ASSIGNED TASK - Line by line, output everything from the one that contains "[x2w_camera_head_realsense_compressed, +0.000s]" through the end of the material below, exactly as written and with no pictures.
______________________________
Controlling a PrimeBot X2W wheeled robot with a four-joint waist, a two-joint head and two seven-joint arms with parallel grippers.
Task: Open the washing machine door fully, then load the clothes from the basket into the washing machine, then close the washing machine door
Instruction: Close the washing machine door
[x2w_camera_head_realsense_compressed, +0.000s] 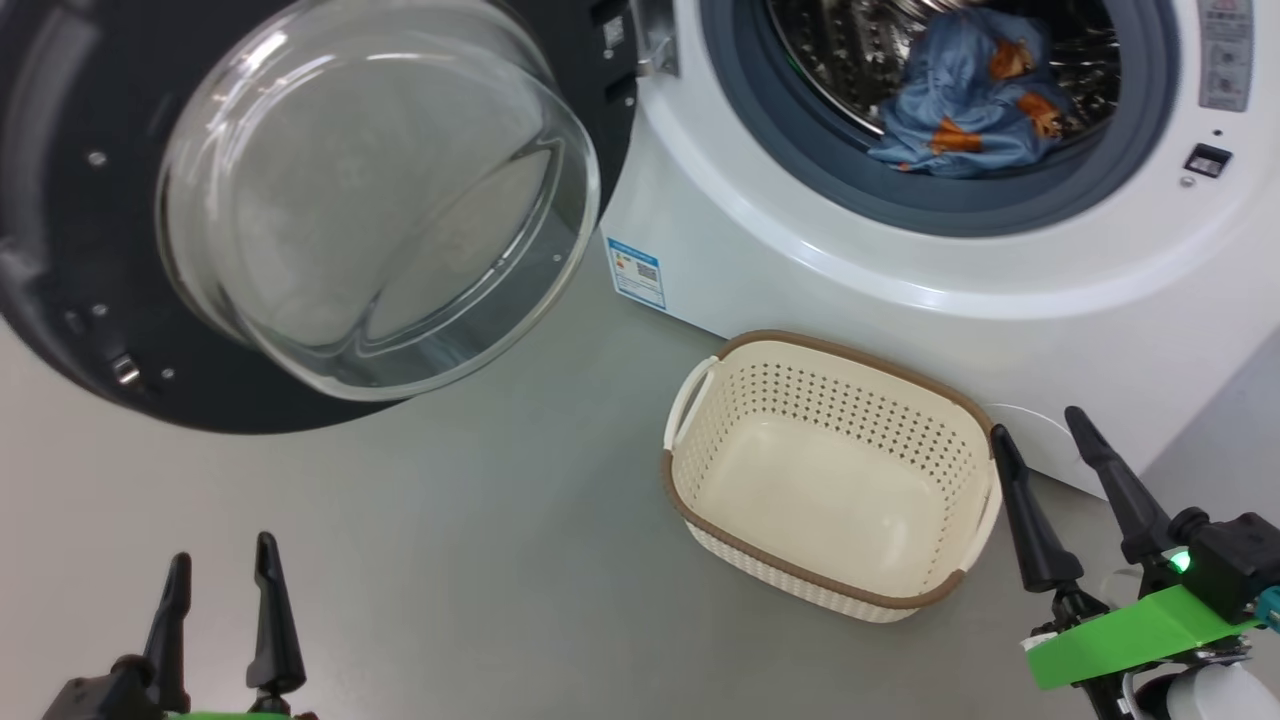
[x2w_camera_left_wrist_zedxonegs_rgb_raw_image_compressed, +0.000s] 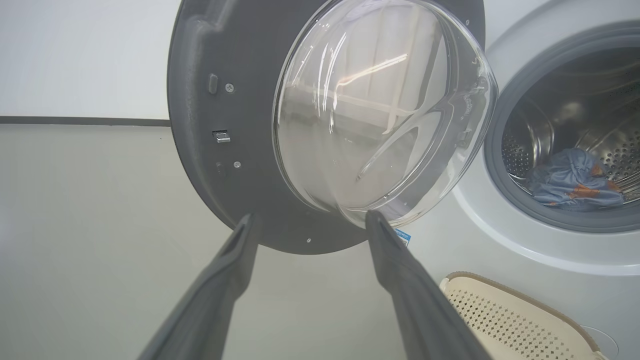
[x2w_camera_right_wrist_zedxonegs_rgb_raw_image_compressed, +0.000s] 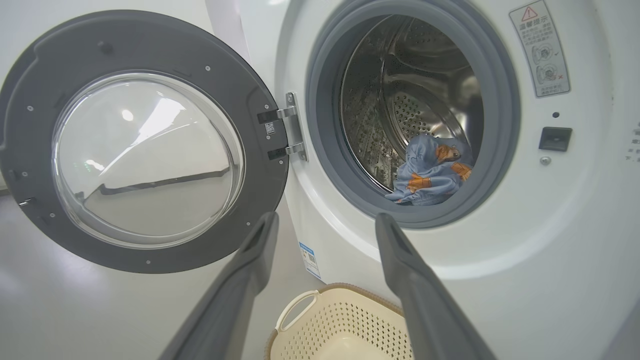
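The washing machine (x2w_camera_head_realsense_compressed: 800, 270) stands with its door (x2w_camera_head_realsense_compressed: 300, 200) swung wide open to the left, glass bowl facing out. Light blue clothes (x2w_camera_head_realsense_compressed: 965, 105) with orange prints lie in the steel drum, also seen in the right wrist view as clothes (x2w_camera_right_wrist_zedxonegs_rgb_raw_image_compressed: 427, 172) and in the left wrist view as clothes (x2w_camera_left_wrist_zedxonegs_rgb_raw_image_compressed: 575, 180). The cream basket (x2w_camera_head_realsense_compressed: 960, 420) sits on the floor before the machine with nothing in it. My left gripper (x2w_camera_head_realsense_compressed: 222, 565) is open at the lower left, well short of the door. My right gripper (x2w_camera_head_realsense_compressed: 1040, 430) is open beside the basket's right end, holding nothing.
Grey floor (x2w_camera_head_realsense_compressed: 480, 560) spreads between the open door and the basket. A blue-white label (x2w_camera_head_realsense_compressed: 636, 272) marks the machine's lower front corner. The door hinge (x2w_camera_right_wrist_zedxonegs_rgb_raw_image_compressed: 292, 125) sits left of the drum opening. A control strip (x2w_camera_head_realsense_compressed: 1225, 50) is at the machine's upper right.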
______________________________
OUTPUT OF THE EXERCISE -
[x2w_camera_head_realsense_compressed, +0.000s] 
[x2w_camera_left_wrist_zedxonegs_rgb_raw_image_compressed, +0.000s] 
[x2w_camera_right_wrist_zedxonegs_rgb_raw_image_compressed, +0.000s] 
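The washing machine (x2w_camera_head_realsense_compressed: 800, 270) stands with its door (x2w_camera_head_realsense_compressed: 300, 200) swung wide open to the left, glass bowl facing out. Light blue clothes (x2w_camera_head_realsense_compressed: 965, 105) with orange prints lie in the steel drum, also seen in the right wrist view as clothes (x2w_camera_right_wrist_zedxonegs_rgb_raw_image_compressed: 427, 172) and in the left wrist view as clothes (x2w_camera_left_wrist_zedxonegs_rgb_raw_image_compressed: 575, 180). The cream basket (x2w_camera_head_realsense_compressed: 960, 420) sits on the floor before the machine with nothing in it. My left gripper (x2w_camera_head_realsense_compressed: 222, 565) is open at the lower left, well short of the door. My right gripper (x2w_camera_head_realsense_compressed: 1040, 430) is open beside the basket's right end, holding nothing.
Grey floor (x2w_camera_head_realsense_compressed: 480, 560) spreads between the open door and the basket. A blue-white label (x2w_camera_head_realsense_compressed: 636, 272) marks the machine's lower front corner. The door hinge (x2w_camera_right_wrist_zedxonegs_rgb_raw_image_compressed: 292, 125) sits left of the drum opening. A control strip (x2w_camera_head_realsense_compressed: 1225, 50) is at the machine's upper right.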

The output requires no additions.